## AIM OF THE EXERCISE:
Take the data from its first line. Print each line exactly until the line containing "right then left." has been printed too.

## DATASET EXTRACT:

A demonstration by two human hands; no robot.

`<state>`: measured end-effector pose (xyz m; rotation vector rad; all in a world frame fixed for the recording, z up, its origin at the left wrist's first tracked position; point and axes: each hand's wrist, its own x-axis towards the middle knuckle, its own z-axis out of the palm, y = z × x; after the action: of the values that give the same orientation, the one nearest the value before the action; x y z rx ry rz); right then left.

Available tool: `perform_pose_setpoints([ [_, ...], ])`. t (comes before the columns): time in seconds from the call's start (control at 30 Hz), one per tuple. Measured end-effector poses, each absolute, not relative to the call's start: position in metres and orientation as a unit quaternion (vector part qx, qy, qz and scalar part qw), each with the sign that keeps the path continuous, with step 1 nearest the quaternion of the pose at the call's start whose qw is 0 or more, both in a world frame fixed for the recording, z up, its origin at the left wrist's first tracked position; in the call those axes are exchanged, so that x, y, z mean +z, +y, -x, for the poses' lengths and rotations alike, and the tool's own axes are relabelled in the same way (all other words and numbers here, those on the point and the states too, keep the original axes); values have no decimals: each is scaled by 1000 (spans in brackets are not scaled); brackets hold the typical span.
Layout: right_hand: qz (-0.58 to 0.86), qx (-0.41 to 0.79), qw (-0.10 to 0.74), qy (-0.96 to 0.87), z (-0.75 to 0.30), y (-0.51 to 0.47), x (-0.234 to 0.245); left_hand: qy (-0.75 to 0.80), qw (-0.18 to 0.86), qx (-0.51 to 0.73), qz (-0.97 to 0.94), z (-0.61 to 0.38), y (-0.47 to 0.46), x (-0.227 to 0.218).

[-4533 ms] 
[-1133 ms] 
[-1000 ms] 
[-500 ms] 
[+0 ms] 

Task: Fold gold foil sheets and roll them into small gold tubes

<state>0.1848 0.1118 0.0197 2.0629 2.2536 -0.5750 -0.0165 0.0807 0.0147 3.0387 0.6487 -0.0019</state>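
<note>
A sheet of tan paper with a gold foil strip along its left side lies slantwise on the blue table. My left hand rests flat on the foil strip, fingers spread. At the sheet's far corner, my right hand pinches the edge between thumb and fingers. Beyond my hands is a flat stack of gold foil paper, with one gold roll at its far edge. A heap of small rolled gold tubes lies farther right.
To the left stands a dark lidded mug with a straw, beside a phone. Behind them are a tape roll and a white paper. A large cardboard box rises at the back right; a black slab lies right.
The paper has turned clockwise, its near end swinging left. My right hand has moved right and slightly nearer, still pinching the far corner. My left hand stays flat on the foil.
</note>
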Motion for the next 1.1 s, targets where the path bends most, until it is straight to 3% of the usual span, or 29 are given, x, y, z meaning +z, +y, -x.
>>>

## TASK OUTPUT:
A demonstration by two human hands; no robot.

`<state>`: measured end-effector pose (xyz m; rotation vector rad; all in a world frame fixed for the recording, z up, its origin at the left wrist's first tracked position; point and axes: each hand's wrist, its own x-axis towards the middle knuckle, its own z-axis out of the palm, y = z × x; after the action: of the values that give the same orientation, the one nearest the value before the action; x y z rx ry rz); right then left.

No further output remains for this exercise.